> [Exercise] In the entries that follow, the line with "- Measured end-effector" opens the range and the line with "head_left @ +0" closes it; repeat that range exactly, both lines included.

> [Task data]
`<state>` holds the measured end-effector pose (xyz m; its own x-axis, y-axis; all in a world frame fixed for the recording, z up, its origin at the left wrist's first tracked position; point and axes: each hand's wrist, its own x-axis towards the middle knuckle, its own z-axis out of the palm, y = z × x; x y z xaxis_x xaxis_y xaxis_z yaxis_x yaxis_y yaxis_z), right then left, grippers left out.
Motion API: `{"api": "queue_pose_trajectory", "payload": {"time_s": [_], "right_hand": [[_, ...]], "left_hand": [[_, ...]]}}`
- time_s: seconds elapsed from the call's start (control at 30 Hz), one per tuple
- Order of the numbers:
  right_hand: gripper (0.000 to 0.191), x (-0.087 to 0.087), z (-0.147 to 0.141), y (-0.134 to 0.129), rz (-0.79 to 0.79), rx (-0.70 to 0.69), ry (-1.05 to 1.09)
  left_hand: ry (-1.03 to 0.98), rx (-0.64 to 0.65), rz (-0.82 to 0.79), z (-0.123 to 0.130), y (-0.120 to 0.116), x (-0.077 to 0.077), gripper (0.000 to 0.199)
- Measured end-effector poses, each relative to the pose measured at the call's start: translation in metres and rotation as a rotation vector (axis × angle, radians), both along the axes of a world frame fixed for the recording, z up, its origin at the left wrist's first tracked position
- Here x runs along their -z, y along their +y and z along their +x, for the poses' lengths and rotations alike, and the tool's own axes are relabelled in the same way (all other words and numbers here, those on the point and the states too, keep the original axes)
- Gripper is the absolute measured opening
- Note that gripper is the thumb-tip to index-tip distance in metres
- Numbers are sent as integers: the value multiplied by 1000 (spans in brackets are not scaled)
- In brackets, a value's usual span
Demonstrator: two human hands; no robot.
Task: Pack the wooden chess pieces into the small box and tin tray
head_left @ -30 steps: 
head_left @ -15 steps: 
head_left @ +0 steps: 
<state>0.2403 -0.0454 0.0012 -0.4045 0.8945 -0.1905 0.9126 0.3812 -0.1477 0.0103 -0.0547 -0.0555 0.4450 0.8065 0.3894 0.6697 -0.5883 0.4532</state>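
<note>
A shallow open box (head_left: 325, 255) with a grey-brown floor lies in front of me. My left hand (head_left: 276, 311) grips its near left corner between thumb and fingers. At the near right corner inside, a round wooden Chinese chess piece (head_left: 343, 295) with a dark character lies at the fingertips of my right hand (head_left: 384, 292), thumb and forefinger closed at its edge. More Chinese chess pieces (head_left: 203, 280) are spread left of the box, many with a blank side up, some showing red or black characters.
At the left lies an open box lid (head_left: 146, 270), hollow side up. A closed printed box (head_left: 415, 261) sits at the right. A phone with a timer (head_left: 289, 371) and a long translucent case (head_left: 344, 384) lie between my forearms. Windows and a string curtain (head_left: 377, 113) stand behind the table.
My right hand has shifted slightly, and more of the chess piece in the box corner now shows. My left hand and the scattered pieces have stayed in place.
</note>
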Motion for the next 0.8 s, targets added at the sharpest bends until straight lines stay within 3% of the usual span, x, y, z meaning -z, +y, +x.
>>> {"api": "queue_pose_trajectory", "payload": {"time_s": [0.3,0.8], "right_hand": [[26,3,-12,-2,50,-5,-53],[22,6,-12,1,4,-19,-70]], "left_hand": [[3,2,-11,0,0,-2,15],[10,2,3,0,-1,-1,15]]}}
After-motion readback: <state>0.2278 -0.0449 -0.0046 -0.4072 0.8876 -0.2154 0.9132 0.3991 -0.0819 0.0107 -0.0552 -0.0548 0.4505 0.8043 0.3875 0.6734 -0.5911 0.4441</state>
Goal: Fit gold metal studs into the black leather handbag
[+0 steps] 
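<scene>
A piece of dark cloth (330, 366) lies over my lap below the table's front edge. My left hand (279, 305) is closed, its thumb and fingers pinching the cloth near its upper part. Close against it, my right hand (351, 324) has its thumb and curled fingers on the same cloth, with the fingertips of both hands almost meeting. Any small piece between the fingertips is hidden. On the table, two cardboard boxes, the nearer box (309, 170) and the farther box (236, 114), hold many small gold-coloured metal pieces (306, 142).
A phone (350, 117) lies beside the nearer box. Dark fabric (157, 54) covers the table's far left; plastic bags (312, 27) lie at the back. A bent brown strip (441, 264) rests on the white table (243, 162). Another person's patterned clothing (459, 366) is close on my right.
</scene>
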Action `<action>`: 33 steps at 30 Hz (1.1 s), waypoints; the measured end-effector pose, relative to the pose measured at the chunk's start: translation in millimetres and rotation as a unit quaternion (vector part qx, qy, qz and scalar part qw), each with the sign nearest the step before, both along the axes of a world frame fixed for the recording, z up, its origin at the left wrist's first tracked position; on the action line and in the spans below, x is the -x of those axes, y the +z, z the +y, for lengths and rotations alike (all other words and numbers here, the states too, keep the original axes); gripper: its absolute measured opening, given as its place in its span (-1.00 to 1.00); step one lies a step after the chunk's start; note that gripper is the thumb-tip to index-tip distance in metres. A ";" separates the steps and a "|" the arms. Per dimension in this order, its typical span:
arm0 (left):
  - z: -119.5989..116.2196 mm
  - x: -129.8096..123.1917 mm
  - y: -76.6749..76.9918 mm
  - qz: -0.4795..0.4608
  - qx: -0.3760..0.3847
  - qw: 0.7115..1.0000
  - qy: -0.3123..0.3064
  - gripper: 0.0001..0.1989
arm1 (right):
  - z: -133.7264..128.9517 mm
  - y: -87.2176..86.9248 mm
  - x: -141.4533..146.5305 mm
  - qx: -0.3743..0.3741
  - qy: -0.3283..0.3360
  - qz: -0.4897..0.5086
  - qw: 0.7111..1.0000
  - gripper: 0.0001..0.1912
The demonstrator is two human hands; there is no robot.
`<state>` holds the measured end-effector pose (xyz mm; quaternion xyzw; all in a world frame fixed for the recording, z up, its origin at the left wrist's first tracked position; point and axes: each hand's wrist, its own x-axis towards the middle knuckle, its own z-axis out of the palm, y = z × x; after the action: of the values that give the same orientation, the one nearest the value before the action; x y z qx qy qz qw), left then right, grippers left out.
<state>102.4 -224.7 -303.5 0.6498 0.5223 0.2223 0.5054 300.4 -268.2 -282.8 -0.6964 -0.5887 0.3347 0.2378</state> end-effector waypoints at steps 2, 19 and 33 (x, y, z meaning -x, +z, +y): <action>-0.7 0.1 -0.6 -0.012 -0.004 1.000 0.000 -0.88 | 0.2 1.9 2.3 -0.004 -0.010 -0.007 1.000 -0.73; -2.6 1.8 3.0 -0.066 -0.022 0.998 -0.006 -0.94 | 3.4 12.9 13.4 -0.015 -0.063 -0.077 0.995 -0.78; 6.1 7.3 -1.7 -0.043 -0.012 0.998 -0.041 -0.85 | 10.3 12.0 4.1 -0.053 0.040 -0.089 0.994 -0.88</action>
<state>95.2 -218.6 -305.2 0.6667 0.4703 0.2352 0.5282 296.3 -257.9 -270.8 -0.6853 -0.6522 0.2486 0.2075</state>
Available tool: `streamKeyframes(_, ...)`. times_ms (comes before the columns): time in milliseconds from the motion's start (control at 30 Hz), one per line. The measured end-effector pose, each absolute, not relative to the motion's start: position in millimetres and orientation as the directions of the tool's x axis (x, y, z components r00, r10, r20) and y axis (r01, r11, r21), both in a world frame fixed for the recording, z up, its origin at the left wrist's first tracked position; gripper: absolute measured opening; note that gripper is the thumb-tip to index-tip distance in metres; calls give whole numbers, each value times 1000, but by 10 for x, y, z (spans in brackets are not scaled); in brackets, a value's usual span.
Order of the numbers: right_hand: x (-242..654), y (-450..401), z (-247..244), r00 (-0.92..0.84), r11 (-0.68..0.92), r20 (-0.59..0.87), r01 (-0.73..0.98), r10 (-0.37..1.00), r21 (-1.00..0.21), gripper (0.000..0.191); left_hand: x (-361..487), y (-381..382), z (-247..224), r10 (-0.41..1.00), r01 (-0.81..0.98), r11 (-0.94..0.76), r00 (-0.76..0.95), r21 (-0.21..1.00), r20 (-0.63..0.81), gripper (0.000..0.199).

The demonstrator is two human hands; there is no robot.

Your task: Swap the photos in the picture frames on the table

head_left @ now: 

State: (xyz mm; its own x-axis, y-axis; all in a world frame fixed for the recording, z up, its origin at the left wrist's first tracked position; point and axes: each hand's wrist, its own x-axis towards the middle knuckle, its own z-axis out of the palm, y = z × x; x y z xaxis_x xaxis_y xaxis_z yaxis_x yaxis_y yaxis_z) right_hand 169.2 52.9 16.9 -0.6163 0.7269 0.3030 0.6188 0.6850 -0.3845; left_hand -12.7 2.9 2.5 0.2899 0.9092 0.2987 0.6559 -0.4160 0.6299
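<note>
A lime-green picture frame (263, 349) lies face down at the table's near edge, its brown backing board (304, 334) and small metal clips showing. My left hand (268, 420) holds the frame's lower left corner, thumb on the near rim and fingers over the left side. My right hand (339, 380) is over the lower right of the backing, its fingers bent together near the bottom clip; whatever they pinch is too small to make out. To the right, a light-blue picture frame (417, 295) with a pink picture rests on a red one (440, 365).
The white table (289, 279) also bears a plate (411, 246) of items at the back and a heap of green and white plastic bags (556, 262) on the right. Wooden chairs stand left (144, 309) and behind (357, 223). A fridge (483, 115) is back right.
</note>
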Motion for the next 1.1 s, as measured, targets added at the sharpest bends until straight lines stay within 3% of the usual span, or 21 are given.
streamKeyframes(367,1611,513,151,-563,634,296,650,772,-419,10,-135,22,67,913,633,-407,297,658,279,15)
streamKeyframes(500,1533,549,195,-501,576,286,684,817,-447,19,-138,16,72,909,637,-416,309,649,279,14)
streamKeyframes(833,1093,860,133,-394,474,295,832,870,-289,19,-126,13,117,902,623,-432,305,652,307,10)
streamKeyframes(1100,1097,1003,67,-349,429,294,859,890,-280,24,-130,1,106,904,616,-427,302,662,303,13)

> [Finished exercise]
- Measured end-effector poses, each relative to the pose measured at the call's start: translation in metres and rotation as a rotation vector (axis × angle, radians), both along the axes of a world frame fixed for the recording, z up, its origin at the left wrist's first tracked position
- Here x runs along their -z, y along their +y and z along their +x, for the poses' lengths and rotations alike, and the tool's own axes are relabelled in the same way (all other words and numbers here, those on the point and the states too, keep the original axes)
- Gripper is the absolute measured opening
- Note that gripper is the thumb-tip to index-tip distance in metres
- Numbers are sent as integers: the value multiplied by 1000 (spans in brackets are not scaled)
- In brackets, a value's usual span
Demonstrator: two human hands; no robot.
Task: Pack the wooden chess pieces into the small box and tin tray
head_left @ -30 steps: 
head_left @ -15 steps: 
head_left @ +0 steps: 

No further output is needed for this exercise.